Segment Start: Collected material

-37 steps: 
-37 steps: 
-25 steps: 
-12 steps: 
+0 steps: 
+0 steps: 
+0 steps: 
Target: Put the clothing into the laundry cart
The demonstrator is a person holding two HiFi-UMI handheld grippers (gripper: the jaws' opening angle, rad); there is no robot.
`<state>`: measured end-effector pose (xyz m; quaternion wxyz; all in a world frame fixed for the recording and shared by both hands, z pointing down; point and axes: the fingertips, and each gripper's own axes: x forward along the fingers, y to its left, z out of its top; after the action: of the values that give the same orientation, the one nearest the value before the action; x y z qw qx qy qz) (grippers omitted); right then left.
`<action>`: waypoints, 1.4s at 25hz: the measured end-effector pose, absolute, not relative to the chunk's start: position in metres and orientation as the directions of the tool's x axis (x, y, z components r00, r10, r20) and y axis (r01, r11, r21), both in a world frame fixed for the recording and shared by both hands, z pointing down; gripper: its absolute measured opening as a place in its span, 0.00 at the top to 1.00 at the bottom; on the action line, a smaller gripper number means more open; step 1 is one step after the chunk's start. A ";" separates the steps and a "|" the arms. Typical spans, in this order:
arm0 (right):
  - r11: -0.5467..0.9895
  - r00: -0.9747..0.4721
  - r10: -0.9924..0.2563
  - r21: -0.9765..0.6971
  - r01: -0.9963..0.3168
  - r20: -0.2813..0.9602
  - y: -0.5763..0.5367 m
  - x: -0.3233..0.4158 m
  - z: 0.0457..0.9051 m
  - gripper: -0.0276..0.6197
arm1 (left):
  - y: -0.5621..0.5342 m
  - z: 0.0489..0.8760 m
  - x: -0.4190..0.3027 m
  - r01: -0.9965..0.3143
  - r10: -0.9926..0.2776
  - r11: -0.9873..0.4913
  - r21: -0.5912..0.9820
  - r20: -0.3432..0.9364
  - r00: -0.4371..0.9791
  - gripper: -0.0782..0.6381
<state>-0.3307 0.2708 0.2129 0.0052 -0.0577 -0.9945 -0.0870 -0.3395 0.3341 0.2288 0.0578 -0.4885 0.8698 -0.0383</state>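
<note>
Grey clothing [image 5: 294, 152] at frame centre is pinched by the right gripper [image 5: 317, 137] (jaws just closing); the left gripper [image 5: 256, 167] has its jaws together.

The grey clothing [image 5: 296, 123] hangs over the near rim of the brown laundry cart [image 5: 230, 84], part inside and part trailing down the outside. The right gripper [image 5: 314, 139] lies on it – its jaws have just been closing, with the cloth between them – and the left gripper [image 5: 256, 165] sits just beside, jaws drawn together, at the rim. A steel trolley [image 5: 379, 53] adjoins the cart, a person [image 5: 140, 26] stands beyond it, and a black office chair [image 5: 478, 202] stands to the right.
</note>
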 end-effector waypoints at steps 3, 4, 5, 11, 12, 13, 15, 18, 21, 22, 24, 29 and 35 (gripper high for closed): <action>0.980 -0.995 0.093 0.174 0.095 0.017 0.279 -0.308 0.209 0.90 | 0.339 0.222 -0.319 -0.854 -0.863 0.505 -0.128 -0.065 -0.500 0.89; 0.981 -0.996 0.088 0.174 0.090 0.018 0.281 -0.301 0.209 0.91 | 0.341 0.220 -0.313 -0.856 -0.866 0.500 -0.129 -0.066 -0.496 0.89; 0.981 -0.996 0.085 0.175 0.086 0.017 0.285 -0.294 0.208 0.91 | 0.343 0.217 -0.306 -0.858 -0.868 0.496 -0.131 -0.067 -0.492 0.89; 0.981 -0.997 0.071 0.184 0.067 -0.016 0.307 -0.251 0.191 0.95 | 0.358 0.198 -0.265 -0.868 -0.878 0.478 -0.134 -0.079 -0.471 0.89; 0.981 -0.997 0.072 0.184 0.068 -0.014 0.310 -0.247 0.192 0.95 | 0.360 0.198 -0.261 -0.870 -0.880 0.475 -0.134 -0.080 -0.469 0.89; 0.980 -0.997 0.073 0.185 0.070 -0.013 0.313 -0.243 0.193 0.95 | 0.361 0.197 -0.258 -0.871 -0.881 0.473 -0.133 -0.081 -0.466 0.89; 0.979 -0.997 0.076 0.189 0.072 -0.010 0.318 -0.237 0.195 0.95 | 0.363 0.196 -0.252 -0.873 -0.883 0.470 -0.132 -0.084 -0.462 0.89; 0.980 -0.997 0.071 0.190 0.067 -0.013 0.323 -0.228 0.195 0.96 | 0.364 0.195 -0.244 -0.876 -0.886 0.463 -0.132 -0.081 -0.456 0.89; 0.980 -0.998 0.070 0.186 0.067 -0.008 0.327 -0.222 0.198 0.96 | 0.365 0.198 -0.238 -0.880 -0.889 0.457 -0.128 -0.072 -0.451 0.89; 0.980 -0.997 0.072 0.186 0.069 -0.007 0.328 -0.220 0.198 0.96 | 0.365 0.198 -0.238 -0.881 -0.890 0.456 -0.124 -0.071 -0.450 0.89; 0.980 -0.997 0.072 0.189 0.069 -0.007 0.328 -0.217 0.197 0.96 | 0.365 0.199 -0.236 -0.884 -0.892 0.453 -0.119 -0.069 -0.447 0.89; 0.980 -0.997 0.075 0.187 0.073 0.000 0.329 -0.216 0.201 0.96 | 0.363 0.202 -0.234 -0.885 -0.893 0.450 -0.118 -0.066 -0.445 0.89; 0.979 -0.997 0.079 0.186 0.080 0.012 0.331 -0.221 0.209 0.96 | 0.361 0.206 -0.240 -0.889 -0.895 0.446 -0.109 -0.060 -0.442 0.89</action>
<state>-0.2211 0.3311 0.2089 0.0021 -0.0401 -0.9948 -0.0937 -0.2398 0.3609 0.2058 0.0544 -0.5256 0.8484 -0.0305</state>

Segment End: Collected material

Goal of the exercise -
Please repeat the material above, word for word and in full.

Response to the task -
-37 steps: 
-37 steps: 
-25 steps: 
-12 steps: 
+0 steps: 
+0 steps: 
+0 steps: 
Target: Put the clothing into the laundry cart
The demonstrator is a person holding two HiFi-UMI handheld grippers (gripper: the jaws' opening angle, rad); there is no robot.
`<state>`: measured end-effector pose (xyz m; quaternion wxyz; all in a world frame fixed for the recording and shared by both hands, z pointing down; point and axes: the fingertips, and each gripper's own axes: x forward along the fingers, y to its left, z out of its top; after the action: of the values that give the same orientation, the one nearest the value before the action; x y z qw qx qy qz) (grippers omitted); right then left.
`<action>`: waypoints, 1.4s at 25hz: the measured end-effector pose, absolute, not relative to the chunk's start: position in metres and orientation as the directions of the tool's x axis (x, y, z components r00, r10, r20) and y axis (r01, r11, r21), both in a world frame fixed for the recording and shared by both hands, z pointing down; gripper: its absolute measured opening as a place in its span, 0.00 at the top to 1.00 at the bottom; on the action line, a smaller gripper number means more open; step 1 is one step after the chunk's start. A ";" separates the steps and a "|" the arms. Typical spans, in this order:
arm0 (right):
  - r11: -0.5467..0.9895
  - r00: -0.9747..0.4721
  - r10: -0.9924..0.2563
  - r21: -0.9765..0.6971
  - r01: -0.9963..0.3168
  - r20: -0.2813..0.9602
  - y: -0.5763..0.5367 m
  - x: -0.3233..0.4158 m
  - z: 0.0457..0.9051 m
  - gripper: -0.0276..0.6197
arm1 (left):
  - y: -0.5621..0.5342 m
  - z: 0.0489..0.8760 m
  - x: -0.4190..0.3027 m
  - r01: -0.9965..0.3143
  - r10: -0.9926..0.2776
  - r11: -0.9873..0.4913
  - r21: -0.5912..0.9820
  - r20: -0.3432..0.9364
  - r00: -0.4371..0.9791
  - gripper: -0.0782..0.6381
<state>-0.3307 0.2708 0.2129 0.0052 -0.0577 -0.9945 -0.0870 -0.3395 0.3341 0.2288 0.0578 -0.4885 0.8698 -0.0383</state>
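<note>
Grey clothing [image 5: 294, 152] at frame centre is pinched by the right gripper [image 5: 317, 137] (jaws just closing); the left gripper [image 5: 256, 167] has its jaws together.

The grey clothing [image 5: 296, 123] hangs over the near rim of the brown laundry cart [image 5: 230, 84], part inside and part trailing down the outside. The right gripper [image 5: 314, 139] lies on it – its jaws have just been closing, with the cloth between them – and the left gripper [image 5: 256, 165] sits just beside, jaws drawn together, at the rim. A steel trolley [image 5: 379, 53] adjoins the cart, a person [image 5: 140, 26] stands beyond it, and a black office chair [image 5: 478, 202] stands to the right.
</note>
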 end-effector waypoints at steps 3, 4, 5, 11, 12, 13, 15, 18, 21, 22, 24, 29 and 35 (gripper high for closed): <action>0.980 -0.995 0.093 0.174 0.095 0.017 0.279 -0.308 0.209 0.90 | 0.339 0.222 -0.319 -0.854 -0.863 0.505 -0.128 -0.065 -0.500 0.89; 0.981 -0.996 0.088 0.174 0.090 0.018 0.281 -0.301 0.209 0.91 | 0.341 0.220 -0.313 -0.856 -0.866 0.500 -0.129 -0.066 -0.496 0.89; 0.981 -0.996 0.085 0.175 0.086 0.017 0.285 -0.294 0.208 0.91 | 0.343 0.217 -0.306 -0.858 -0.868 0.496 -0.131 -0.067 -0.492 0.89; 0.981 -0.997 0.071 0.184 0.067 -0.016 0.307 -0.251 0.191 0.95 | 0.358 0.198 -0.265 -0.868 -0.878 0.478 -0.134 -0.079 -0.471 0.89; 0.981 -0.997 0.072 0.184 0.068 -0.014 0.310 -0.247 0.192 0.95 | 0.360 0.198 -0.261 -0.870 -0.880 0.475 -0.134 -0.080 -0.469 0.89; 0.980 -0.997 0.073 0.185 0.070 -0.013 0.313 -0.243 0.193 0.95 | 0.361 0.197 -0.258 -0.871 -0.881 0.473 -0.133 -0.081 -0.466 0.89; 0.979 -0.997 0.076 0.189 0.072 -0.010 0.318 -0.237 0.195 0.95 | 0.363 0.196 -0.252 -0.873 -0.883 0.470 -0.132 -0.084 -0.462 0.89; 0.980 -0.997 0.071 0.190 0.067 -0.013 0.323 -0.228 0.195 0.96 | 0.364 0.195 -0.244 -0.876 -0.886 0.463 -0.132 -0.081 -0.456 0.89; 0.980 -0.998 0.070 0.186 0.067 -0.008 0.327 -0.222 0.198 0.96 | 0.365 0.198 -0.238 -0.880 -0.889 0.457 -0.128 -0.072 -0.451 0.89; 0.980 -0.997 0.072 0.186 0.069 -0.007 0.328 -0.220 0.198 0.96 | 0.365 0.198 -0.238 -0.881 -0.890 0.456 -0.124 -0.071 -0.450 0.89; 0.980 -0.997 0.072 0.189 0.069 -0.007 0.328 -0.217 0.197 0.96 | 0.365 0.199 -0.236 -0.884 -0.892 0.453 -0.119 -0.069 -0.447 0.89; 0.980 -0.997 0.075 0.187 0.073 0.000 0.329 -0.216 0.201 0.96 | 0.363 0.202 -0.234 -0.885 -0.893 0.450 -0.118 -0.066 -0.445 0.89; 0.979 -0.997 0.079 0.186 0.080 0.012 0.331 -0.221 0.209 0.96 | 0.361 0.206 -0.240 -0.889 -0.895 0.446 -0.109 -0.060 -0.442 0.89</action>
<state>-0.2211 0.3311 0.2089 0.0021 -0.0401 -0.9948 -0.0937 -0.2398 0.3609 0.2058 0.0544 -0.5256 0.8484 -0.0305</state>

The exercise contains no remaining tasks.